> [PROBLEM REQUIREMENTS]: Print exactly the lines below between the line holding "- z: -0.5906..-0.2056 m" and the line holding "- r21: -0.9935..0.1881", inclusive, and nothing more.

DATASET EXCERPT Block Start

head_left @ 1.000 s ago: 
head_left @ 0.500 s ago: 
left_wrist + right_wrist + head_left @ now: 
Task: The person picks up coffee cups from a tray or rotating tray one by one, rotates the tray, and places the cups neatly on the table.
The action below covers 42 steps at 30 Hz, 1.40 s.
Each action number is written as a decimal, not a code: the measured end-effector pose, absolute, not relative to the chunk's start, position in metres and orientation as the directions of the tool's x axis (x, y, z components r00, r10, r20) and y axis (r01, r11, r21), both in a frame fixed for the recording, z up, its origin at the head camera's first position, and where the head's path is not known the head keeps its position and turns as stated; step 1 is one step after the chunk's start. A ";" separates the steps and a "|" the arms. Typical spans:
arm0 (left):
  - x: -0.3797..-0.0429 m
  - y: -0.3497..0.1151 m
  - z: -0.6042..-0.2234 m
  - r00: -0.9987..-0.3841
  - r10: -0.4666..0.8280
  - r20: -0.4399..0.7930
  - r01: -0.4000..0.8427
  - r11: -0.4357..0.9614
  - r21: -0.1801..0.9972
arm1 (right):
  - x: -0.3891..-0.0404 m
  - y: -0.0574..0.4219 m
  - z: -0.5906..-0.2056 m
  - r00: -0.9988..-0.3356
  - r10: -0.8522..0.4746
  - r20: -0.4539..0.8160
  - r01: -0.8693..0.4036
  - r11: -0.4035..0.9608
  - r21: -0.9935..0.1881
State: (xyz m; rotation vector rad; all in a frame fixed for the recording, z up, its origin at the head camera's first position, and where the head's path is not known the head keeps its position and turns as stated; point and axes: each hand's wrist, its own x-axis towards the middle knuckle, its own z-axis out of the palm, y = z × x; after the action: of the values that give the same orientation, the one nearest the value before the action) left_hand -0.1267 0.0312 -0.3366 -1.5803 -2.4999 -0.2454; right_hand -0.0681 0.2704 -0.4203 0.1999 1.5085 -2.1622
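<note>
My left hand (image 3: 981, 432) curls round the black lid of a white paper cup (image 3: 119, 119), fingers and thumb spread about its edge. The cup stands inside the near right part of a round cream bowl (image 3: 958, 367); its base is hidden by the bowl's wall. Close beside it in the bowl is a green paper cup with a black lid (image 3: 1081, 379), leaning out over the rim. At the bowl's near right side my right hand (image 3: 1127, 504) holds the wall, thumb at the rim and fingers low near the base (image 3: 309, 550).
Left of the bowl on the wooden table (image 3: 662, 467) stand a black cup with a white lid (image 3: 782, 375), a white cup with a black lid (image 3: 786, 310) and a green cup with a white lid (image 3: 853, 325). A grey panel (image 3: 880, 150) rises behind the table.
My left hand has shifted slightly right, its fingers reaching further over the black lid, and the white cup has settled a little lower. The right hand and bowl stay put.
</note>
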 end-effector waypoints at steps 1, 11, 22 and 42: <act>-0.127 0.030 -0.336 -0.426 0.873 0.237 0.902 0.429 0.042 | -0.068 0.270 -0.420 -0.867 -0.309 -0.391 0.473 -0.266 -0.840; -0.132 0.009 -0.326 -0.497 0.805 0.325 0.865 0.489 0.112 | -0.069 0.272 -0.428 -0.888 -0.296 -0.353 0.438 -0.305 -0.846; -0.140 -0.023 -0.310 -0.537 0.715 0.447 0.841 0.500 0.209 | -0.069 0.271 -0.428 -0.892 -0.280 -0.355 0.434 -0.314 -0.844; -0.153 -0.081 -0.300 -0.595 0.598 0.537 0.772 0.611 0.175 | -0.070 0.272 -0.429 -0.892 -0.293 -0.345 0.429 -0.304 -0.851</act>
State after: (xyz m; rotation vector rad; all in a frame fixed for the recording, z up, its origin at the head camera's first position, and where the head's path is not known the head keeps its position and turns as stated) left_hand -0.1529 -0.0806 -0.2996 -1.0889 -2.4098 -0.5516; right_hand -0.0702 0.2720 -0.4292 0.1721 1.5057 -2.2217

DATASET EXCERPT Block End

> [SOLUTION FOR THIS TASK]:
  - z: -0.5906..-0.2056 m
  - r00: -0.9988..-0.3356
  - r10: -0.8522..0.4746
  - r20: -0.4539..0.8160
  - r01: -0.8693..0.4036
  - r11: -0.4035..0.9608
  - r21: -0.9935..0.1881

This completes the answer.